Crystal Bayat n’a plus de voix. Jeudi 19 août, elle a passé la matinée à crier et à défier les talibans. En ce jour de l’indépendance de l’Afghanistan, libéré du joug britannique (au début du XXe siècle), avec ses camarades, femmes et hommes, cette Afghane de 25 ans est montée sur la colline de Wazir Akbar Khan dans le centre de Kaboul. Un drapeau afghan sur ses épaules, Crystal Bayat était au premier rang et donnait le la. Le poing fermé et levé, elle marchait d’un pas déterminé, faisant comprendre aux hommes qu’il fallait marcher derrière elle. « Notre drapeau, notre identité ! », chantait-elle haut et fort, reprise par une foule de 200 personnes. Les uns étaient drapés dans la bannière tricolore afghane – rouge, noir et vert –, d’autres la brandissaient.

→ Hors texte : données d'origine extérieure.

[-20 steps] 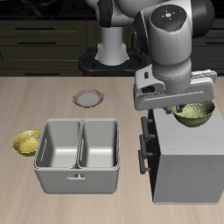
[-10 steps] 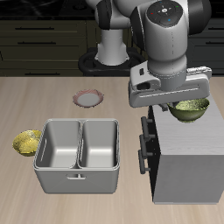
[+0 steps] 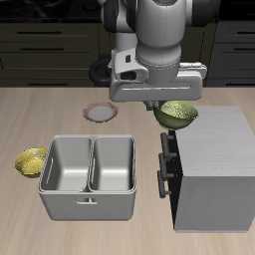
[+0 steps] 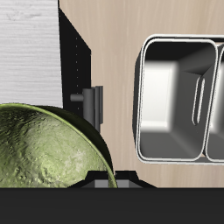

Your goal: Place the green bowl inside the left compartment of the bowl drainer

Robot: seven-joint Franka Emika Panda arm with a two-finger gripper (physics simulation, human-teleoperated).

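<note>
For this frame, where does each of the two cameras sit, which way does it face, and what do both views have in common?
Exterior view: in front of the table and above it, facing the robot; shows the arm and the hand carrying the green bowl beside the cabinet.
Wrist view: on the hand, looking down at the table; only a dark edge of the hand shows.
Shared: the green bowl, the bowl drainer and the cabinet.
</note>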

« Lorsque les talibans sont arrivés à Kaboul [dimanche 15 août, au bout d’une conquête fulgurante de toutes les provinces afghanes] et qu’ils ont baissé et jeté les drapeaux afghans par terre, les remplaçant par leur drapeau blanc, je me suis sentie très mal, explique cette Afghane, jointe sur WhatsApp à Kaboul. Je me suis dit que si je ne faisais rien aujourd’hui, des jours encore plus sombres arriveraient. Nous n’avons pas d’autre choix que d’être audacieuses. » Crystal Bayat, sept amies proches et une trentaine d’hommes sont donc arrivés sur le lieu de la manifestation qu’ils avaient annoncée la veille sur leurs réseaux sociaux. Ils ont commencé à marcher et très rapidement, d’autres gens se sont joints au groupe.
Présents ces jours-ci partout dans la capitale afghane et patrouillant triomphalement, des membres des talibans se sont jetés sur le groupe et ont commencé à insulter Crystal Bayat et ses camarades femmes. « Ils me disaient : “Tu n’as pas d’honneur, sinon tu ne serais pas sortie de chez toi et tu ne crierais pas comme ça.” Ils ont aussi insulté ma mère qui a élevé une fille indigne comme moi. Je leur ai rendu le compliment », glisse la jeune Afghane, malicieuse.
La réaction des talibans ne s’est pas arrêtée aux insultes. Ils se sont ensuite mis à suivre en voiture le groupe et à ouvrir le feu. « Nous sommes donc montés dans la voiture d’un ami. Les talibans ont arrêté notre voiture et ont tabassé les hommes avec nous, les traitant de lâches, parce qu’ils nous avaient laissés sortir de la maison », explique-t-elle. Déterminé, le groupe a poursuivi son chemin jusqu’à l’Hôtel Serena. Mais les tirs ont repris de plus belle. Le groupe des jeunes Afghans rebelles a donc quitté la rue. Crystal Bayat a vu les blessés par balles et en sang. Elle ne sait pas si des victimes sont à déplorer.